# Inside the new Linda Clark NOC



## drmike (Dec 20, 2014)

Linda Clark seems to be expanding her uterine grown enterprise.

CC launched a new NOC and announced it on their FacePalmBook and Twatter.

If you ever wondered who wears the pants and runs the circus another siting of Linda swinging her thing.  Right there, it says the Time Warner belongs to her.


----------



## Kris (Dec 20, 2014)

Looks like it was recently taken December 13, and they're still in Clarence, NY?

Wonder what happened to the move? 

See the bottom CCTV, those pillars are pretty familiar. 

*​With that said, pretty sweet vertical monitor setup. *


----------



## drmike (Dec 20, 2014)

Well the office you posted @Kris = that new revamped house turned office build they did last year.

That property along with mom's daycare are both listed for lease and have been since Q1-Q2 of 2014.

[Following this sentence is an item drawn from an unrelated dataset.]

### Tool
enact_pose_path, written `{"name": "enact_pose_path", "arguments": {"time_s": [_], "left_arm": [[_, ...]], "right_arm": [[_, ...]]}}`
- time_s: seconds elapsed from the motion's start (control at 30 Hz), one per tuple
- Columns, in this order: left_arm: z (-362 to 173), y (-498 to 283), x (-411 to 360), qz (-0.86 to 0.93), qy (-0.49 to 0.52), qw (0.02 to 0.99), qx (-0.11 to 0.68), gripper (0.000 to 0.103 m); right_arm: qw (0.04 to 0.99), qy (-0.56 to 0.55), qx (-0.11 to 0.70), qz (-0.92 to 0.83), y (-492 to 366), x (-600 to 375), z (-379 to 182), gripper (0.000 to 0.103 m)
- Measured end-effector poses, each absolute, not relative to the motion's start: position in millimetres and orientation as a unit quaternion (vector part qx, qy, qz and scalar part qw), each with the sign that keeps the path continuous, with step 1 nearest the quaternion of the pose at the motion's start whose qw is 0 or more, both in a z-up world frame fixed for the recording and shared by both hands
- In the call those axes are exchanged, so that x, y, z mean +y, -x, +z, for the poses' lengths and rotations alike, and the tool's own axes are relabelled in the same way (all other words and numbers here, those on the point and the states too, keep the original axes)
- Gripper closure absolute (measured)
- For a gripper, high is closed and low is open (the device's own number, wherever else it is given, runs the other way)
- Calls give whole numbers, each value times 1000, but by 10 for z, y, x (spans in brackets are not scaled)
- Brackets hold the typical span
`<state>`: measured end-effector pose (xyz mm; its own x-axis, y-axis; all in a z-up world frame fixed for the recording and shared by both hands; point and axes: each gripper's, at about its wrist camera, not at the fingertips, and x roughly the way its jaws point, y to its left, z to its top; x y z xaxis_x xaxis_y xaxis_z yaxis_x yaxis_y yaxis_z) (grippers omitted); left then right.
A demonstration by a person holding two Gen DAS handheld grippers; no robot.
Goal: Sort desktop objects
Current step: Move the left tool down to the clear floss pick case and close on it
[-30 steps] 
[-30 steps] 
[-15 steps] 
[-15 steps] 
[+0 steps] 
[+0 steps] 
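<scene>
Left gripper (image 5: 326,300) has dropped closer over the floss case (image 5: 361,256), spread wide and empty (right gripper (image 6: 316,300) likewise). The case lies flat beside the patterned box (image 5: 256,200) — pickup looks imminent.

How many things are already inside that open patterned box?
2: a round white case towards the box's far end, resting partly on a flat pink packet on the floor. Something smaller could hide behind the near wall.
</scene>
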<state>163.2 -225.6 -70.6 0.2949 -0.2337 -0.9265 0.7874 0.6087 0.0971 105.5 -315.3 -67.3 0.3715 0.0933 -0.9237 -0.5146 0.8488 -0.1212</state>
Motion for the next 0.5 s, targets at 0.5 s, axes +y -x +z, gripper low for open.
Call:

The NOC is allegedly in same building as DC (360 Main roughly) or damn close.  That NOC is supposedly different build out than the new CC offices they are opening ~ 1 mile from the DC.


----------



## DomainBop (Dec 20, 2014)

Buffalo Business First  has a short article on their new NOC: 2500 s.f. of space, NOC will be staffed by 15 employees (including 5 new hires), and the company's other 15 employees will be working out of the suburban daycare annex until they move to the new office space in the spring.

On a related tangent:

Office Property Asking Rent - Lease Trends (SF/$/YR)

*New York City $45.59*

*Buffalo $15.71*


----------